Papá prometió que nos llevaría a los cacharros, y Olga y yo estuvimos muy contentos y nos dejamos vestir sin pelearnos: me lavé los dientes, me coloqué los calcetines yo solo, me dejé peinar con agua y colonia y soporté como un hombre los tirones del peine hasta sentir que el cráneo me palpitaba, mucho. A Olga la disfrazaron de flamenca y parecía un pastel de color azul con lunares, con una insoportable quincalla de peinetas y plásticos en la cabeza; también ella se portó bien y sólo protestó a la hora de hacerse el moño, porque al estirarle la melena le dolían las sienes. Papá nos montó en el coche y me dejó ir en el asiento de delante, y yo luchaba con Olga que me pegaba con el abanico y papá nos daba manotazos. Estuvimos lo menos una hora atascados en mitad de una muchedumbre de coches, porque pasaban dos señores con sombrero montados en caballos, y papá insultó y tocó el botón del claxon hasta que Olga se puso a llorar, y otro señor asomó la cabeza por la ventanilla de su coche y mandó a papá a algún sitio que sonaba mal, papá se enfadó tantísimo que a punto estuvo de soltar el volante y abalanzarse sobre él.Dejamos el coche lejos, muy lejos; cuando llegamos a la feria me dolían los pies y las rodillas y sólo quería sentarme, y Olga arrastraba el faldón de su traje por la arena y los charcos. Primero subimos al pulpo, porque a mí el pulpo me gusta mucho, y parece que el mundo se hunde y vuelve a ascender cuando te sientas en la cabina, y los edificos y las personas bailan, se escoran, se vuelven borrosos. Luego Olga se tiró en mitad del suelo porque quería un algodón, y papá no quería comprarle el algodón: el pulpo, los ponys y la noria como mucho, decía, o eso creía yo que decía, porque con la música y las voces de las tómbolas apenas se le podía oír. Los ponys eran animalitos tristes que paseaban aburridamente, en círculos, sobre una plataforma con luces; Olga tiraba al suyo de las riendas hasta obligarle a torcer el hocico, pero él no aceleraba, no hacía nada. Desde lo alto de la noria la feria es más pequeñita, casi insignificante, y el ruido se ensordece hasta volverse un murmullo: a mí me gusta imaginar que podría retirar todas las casetas y aquellos hombrecitos diminutos con sólo agitar las manos.

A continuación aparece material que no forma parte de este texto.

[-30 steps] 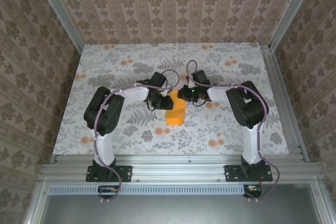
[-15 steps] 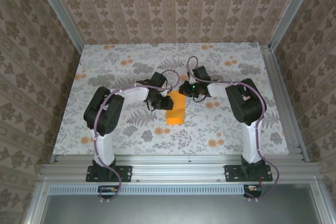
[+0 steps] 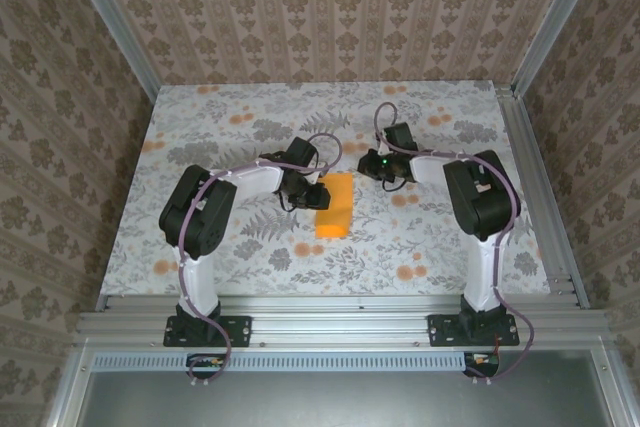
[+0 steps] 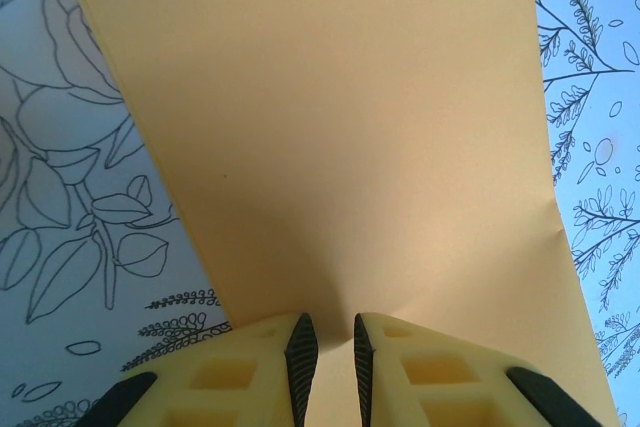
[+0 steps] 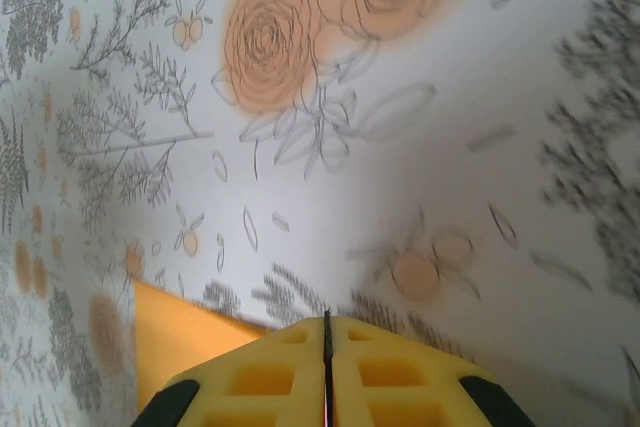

La gente le llama a esto la Calle del Infierno, y yo no lo entiendo porque no es una calle, pero sobre todo no lo entiendo por lo de infierno; mucho peor es lo de luego, cuando papá nos saca de allí y nos arrastra y nos pega una bofetada si exigimos un peluche, y nos conduce por un sitio lleno de barro y de lámparas de papel, donde hay demasiada gente. Nos mete en una caseta y nos manda callarnos a cambio de una cocacola, y allí estamos Olga y yo, en la esquina, algo acorralados, molestos por esta música tan pesada que se repite tantas veces, siempre la misma sin que nadie la cambie, y donde señores que bailan nos empujan o nos acarician sin poder hablar bien y sin poder mantener el equilibrio. Y allí nos aburrimos hasta las cinco de la mañana, sin que papá ni mamá nos hagan caso y ni Olga ni yo tengamos más ganas de pelearnos; sólo nos apetece derrumbarnos, dormir, soñar con unos cacharritos que no se acaban nunca, con una noria que jamás cesa de dar vueltas.